Sabtu, 19 September 2026
iNarasikita — Mengubah Scroll Menjadi Senyuman

Menteri ATR/BPN Tanggapi Dugaan Suap HGB, Serahkan Proses ke KPK

Menteri ATR/BPN Nusron Wahid menanggapi kasus dugaan korupsi pengurusan HGB dengan menyerahkan sepenuhnya proses penyidikan kepada KPK, sementara pelayanan pertanahan tetap berjalan normal.

Oleh iNarasikitaRedaksi iNarasikita·Sabtu, 19 September 2026, 14.39 WITA·👁 1 orang membaca· 1 hari ini · 4x dibuka
Menteri ATR/BPN Tanggapi Dugaan Suap HGB, Serahkan Proses ke KPK📷 BBC Indonesia

Kendari, ıNarasikita - Menteri Agraria dan Tata Ruang/Kepala Badan Pertanahan Nasional (ATR/BPN) Nusron Wahid mengonfirmasi sikapnya terhadap kasus dugaan suap terkait pengurusan hak guna bangunan (HGB) yang menyeret sejumlah pejabat dan orang kepercayaannya.
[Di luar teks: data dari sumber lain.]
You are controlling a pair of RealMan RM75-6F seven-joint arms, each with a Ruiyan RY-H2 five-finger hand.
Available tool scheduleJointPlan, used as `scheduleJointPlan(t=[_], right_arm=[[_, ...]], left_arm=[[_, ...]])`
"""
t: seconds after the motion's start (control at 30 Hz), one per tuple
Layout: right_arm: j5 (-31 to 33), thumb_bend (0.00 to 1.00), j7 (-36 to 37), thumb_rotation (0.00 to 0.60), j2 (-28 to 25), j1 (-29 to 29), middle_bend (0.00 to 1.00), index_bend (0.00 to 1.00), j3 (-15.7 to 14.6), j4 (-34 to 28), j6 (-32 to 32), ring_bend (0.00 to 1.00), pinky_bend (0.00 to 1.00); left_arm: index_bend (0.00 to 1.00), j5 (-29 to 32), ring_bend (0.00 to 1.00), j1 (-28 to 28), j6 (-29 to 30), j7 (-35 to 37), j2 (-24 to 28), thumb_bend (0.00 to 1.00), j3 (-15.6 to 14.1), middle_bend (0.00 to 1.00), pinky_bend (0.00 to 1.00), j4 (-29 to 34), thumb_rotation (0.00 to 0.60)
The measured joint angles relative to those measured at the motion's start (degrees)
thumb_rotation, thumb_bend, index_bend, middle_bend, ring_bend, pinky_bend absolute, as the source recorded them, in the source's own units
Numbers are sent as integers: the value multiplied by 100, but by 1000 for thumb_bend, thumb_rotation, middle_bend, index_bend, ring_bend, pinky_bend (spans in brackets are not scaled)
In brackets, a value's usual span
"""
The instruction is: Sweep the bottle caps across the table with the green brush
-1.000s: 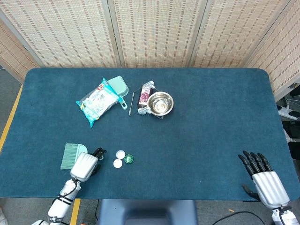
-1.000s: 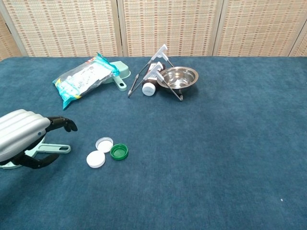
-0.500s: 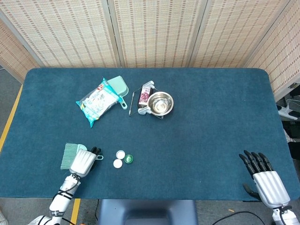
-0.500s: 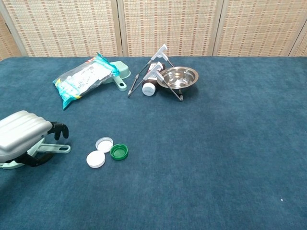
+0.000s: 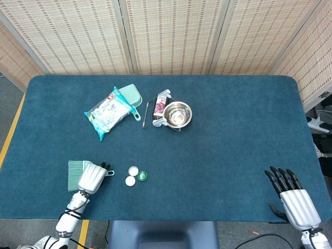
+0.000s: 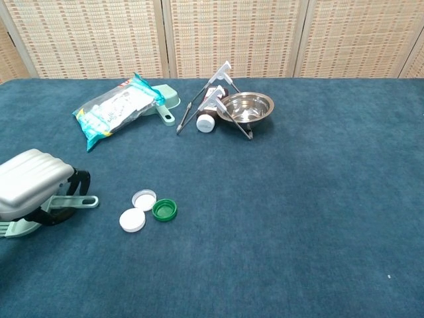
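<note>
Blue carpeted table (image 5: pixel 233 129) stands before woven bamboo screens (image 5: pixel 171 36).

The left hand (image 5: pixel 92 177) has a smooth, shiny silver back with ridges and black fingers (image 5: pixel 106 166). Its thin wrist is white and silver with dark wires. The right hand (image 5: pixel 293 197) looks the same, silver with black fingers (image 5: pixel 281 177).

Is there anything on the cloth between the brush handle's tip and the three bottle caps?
No. In the chest view, only bare blue cloth separates the green brush handle from the bottle caps.
</note>
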State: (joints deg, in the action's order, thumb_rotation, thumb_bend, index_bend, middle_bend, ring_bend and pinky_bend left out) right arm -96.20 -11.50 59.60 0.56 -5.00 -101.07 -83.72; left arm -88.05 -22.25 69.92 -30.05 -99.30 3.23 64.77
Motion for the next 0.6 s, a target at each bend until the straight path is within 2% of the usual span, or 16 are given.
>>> scheduleJointPlan(t=[0.1, 0.23, 0.3, 0.43, 0.6], right_arm=[[-1, 208, 8, 600, -3, 3, 0, 0, -4, -1, -4, 0, 0], [11, 208, 14, 600, -7, 0, 0, 0, -3, -1, 3, 0, 0], [16, 208, 14, 600, -9, -1, 0, 0, -3, -3, 5, 0, 0], [30, 208, 5, 600, -7, -3, 0, 0, 0, -7, 12, 0, 0], [34, 208, -31, 600, 4, -7, 0, 0, -8, -15, 34, 0, 0]], left_arm=[[713, -58, 779, -11, 85, 85, -29, 650, -19, 777, 906, -60, 600], [738, -253, 778, -40, 308, 600, -51, 736, -58, 814, 911, -141, 600], [740, -406, 776, -62, 515, 1167, -71, 772, -83, 823, 913, -231, 600], [740, -641, 772, -93, 1020, 2727, -147, 789, -96, 837, 914, -466, 600], [740, -774, 771, -129, 1662, 5254, -269, 794, -31, 844, 910, -734, 600]])
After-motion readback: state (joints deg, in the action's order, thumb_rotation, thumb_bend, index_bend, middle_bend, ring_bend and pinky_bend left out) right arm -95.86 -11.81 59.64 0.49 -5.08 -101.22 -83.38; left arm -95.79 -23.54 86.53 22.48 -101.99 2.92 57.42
Dalam pernyataan di Jakarta, ia menyatakan menghormati proses hukum yang sedang berjalan dan siap mendukung seluruh langkah yang dilakukan oleh Komisi Pemberantasan Korupsi (KPK). Ia menegaskan bahwa semua aspek penyidikan akan ditangani secara penuh oleh aparat penegak hukum, termasuk pelacakan aliran dana yang diduga terkait dengan jabatannya.

KPK telah menetapkan delapan orang sebagai tersangka dalam kasus ini, termasuk Direktur Jenderal Pengendalian dan Penertiban Tanah dan Ruang (PPTR) Lampri, Kepala Kantor Pertanahan Kabupaten Bogor Sontang Coin Manurung, serta empat pihak swasta yang diduga sebagai orang kepercayaan Menteri ATR/BPN. Salah satu dari mereka, mantan Bupati Kebumen Arif Sugianto, turut menjadi objek pengumpulan uang yang disita dalam operasi tangkap tangan (OTT). Penyidik KPK menyatakan bahwa aliran uang akan ditelusuri hingga ke sumbernya, termasuk kemungkinan melibatkan pihak-pihak terkait di tingkat kementerian.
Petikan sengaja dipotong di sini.